Your goal. Search the entries for the word "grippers" and report each line that has it.

>>

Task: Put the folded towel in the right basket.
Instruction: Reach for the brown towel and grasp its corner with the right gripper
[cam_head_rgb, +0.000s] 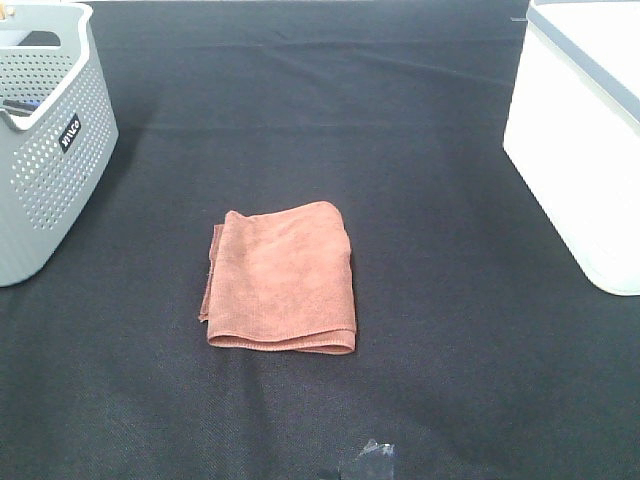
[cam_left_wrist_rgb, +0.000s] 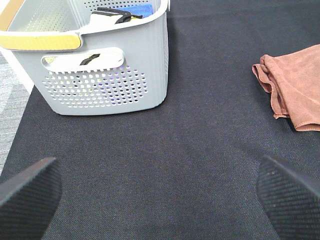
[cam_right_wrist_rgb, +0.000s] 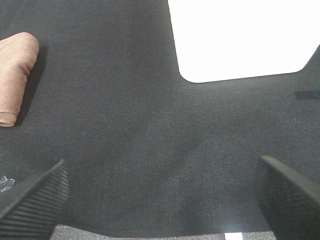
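Note:
The folded reddish-brown towel (cam_head_rgb: 282, 278) lies flat on the black cloth in the middle of the table. It also shows in the left wrist view (cam_left_wrist_rgb: 295, 90) and at the edge of the right wrist view (cam_right_wrist_rgb: 15, 75). The right basket (cam_head_rgb: 585, 130) is white and stands at the right edge; its wall shows in the right wrist view (cam_right_wrist_rgb: 240, 37). My left gripper (cam_left_wrist_rgb: 157, 197) is open and empty, well short of the towel. My right gripper (cam_right_wrist_rgb: 160, 200) is open and empty between towel and white basket. Neither arm shows in the exterior high view.
A grey perforated basket (cam_head_rgb: 45, 140) with a yellow handle stands at the back left and holds some items; it also shows in the left wrist view (cam_left_wrist_rgb: 100, 75). A small scrap (cam_head_rgb: 372, 460) lies near the table's front edge.

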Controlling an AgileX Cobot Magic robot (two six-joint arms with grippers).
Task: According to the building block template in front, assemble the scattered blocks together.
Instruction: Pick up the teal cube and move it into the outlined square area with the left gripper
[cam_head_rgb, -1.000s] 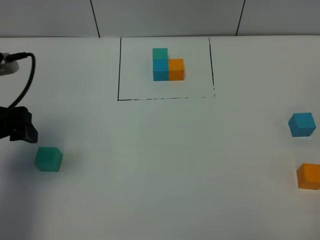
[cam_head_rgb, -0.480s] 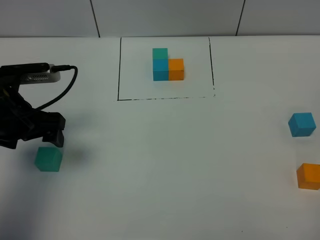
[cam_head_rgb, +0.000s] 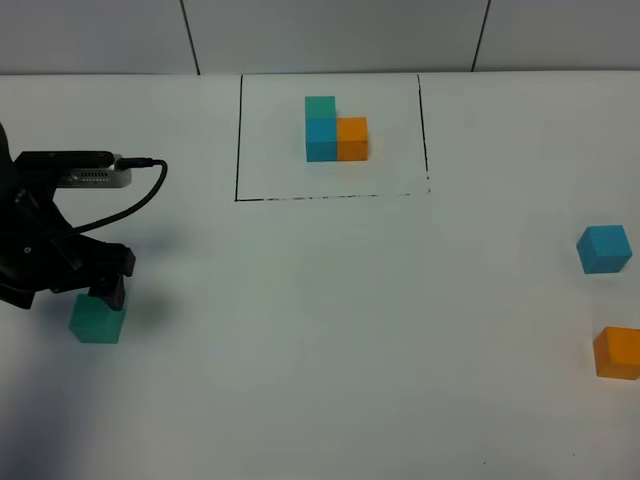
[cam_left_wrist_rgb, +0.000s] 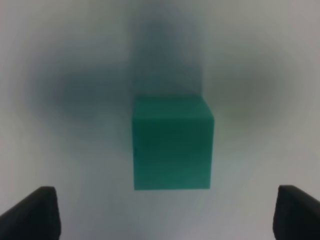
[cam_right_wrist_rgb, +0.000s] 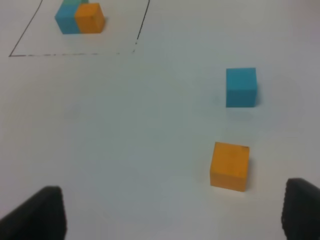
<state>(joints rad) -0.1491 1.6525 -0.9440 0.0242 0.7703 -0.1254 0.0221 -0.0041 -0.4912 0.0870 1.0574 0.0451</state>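
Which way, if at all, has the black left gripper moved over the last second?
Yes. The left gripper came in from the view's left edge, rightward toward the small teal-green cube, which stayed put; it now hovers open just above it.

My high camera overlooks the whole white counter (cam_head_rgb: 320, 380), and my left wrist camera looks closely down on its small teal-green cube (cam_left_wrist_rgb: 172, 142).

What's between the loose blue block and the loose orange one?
Nothing: only bare table between the blue block and orange block, in the high view.
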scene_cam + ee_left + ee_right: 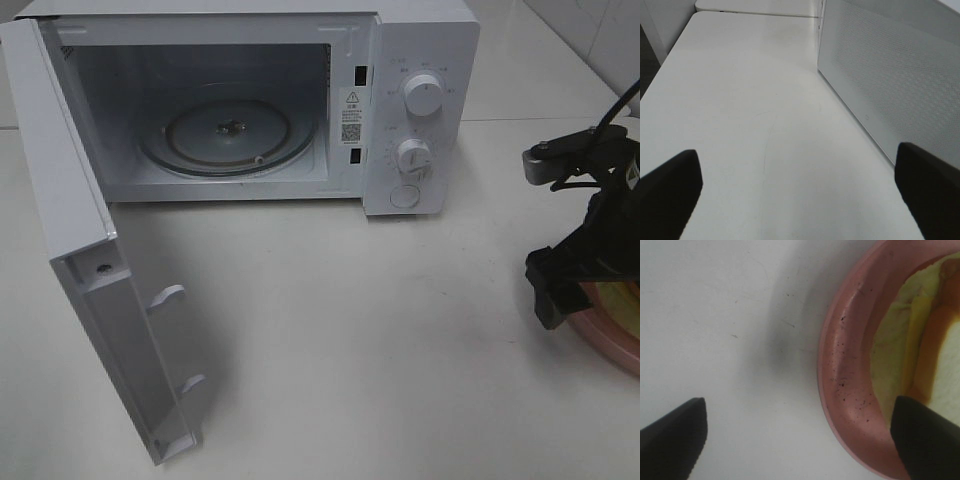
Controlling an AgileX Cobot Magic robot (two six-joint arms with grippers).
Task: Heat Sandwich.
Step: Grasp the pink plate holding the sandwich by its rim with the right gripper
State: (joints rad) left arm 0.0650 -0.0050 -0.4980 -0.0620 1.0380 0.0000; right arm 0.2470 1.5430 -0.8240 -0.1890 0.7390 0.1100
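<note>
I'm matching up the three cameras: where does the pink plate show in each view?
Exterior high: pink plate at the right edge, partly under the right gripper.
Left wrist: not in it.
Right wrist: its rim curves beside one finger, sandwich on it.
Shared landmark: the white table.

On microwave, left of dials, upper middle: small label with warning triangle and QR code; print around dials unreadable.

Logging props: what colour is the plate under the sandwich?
The plate is pink, dark-specked; clearest in the right wrist view.
</note>
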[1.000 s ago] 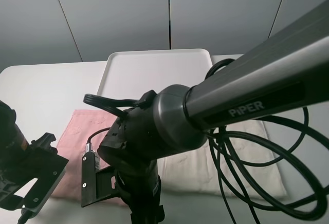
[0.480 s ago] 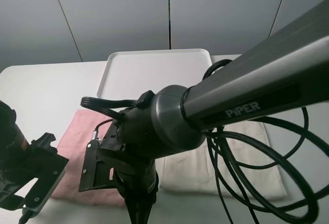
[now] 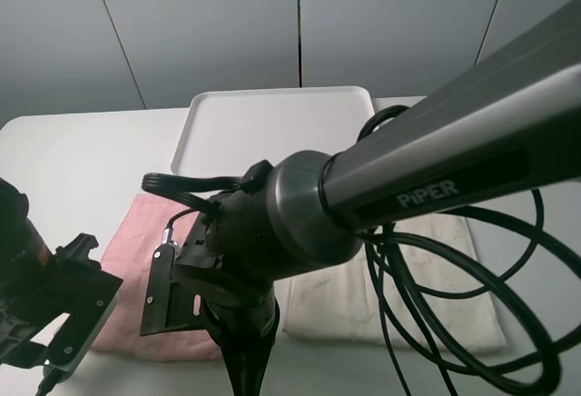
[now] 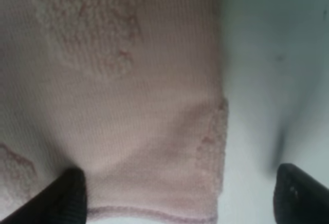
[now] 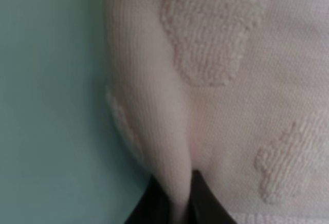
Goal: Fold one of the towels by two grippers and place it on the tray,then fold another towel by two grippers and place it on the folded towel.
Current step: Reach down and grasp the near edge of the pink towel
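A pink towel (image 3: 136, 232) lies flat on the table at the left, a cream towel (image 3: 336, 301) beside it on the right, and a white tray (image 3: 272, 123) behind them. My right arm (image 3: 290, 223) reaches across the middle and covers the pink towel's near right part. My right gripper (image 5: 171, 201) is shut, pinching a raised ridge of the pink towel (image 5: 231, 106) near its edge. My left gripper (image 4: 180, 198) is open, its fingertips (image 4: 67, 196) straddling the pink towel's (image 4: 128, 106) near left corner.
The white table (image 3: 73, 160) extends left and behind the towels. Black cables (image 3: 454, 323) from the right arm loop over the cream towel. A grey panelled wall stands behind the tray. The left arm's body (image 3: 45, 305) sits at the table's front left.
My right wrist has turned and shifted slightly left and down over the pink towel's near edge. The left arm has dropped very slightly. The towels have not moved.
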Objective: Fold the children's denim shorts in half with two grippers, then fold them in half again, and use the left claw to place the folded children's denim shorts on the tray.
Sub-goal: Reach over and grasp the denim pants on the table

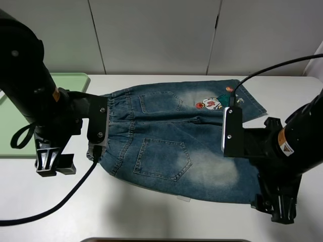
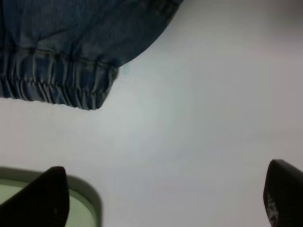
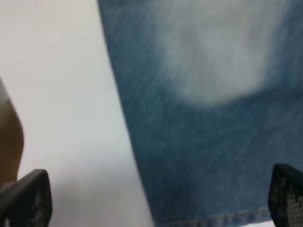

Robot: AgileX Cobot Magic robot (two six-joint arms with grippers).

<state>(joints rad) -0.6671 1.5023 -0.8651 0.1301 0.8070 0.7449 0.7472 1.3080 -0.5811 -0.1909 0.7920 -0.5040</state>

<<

Answer section.
Controlling an AgileX Cobot Magic robot (two six-joint arms with grippers).
Controlling an AgileX Cobot Magic robot (two six-joint arms with grippers).
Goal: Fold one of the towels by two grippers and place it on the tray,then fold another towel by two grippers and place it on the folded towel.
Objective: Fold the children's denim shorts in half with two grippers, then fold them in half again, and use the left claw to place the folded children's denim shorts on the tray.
Robot: AgileX Cobot Magic robot (two six-joint arms with grippers).

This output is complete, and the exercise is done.